BOS Reviews Department Budgets, Police Reiterate Request For More Officers

The Newtown Police Commission is throwing its weight behind an initial request to budget for two additional officers for the police department this coming fiscal year, stating that additional work from Connecticut’s Police Accountability Act is putting strain on the current workforce.

The Board of Selectmen, having received an overview of the proposed 2023-24 municipal budget last week, began its department by department review. Rosenthal, during the overall budget review, stated he cut the officers because while he felt they might be needed, with various pressures on the budget and on taxpayers’ pockets due to inflation, “this year was not the year.”

At the January 19 meeting, members of the commission along with Police Captain Bryan Bishop made their case for the extra officers. Commissioner Neil Chaudhary said the Police Accountability Act includes extra training and duties that “take away the ability to do what officers used to do.” One of the biggest areas of concern is the ability for officers to find extra time to do traffic enforcement, according to Chaudhary.

Chaudhary also pointed out that Connecticut has 20 percent more fatal crashes than they’ve had in the past, due to “minimal enforcement.”

“It’s not that the department doesn’t want to do traffic enforcement, but it doesn’t have the staff,” said Chaudhary. “Enforcement reduces crashes, it prevents them. There’s probably a lot more reasons to add two more officers.”

Commissioner Brian Budd said that he “understands the financial concerns of the town” and the commission “always wants to be fiscally responsible,” but there “are needs that the department would like to address in a more high quality manner.”

Budd said that in 2007-08, the department asked for two additional officers and received them, and for a brief period the town had 49 sworn officers. However, attrition made the number go back down to 47 and those two positions were never refilled.

Also pointing towards the Police Accountability Act, Budd said the act was “very labor intensive” for the department. He asked the BOS to realize that the amount of time for an average call for service for police officers has “increased dramatically due to de-escalation demands.”

“I’m all for a kinder, gentler police department, but it does take increased time,” said Budd.

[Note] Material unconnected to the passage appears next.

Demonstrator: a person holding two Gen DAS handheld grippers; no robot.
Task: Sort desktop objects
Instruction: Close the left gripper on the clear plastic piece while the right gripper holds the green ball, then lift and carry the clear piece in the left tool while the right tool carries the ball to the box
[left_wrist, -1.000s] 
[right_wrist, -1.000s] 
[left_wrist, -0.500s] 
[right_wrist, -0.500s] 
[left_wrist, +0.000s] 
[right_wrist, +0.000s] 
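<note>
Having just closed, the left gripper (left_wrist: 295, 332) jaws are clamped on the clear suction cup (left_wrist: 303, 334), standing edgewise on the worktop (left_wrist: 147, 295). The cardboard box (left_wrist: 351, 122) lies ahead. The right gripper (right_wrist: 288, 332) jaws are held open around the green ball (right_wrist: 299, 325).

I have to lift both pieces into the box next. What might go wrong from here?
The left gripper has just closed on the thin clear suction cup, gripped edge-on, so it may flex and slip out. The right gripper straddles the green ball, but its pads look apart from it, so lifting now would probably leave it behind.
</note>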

He noted that the officers spend more time solving issues with neighbor disputes, assisting those struggling with addiction, and other issues, acting as “first responders” in many different situations.

“I feel a strong increase in manpower allocation would be a tremendous asset to the town and its citizens in regards to handling calls, mitigating issues, and making the public feel assured.

Selectman Ed Schierloh asked if there are any shifts that are not fully manned. Bishop responded that State Statute requires that all shifts be fully staffed, but it often requires overtime. Almost every day has a shift requiring overtime, he said, and there were 355 shifts filled through overtime over the past year.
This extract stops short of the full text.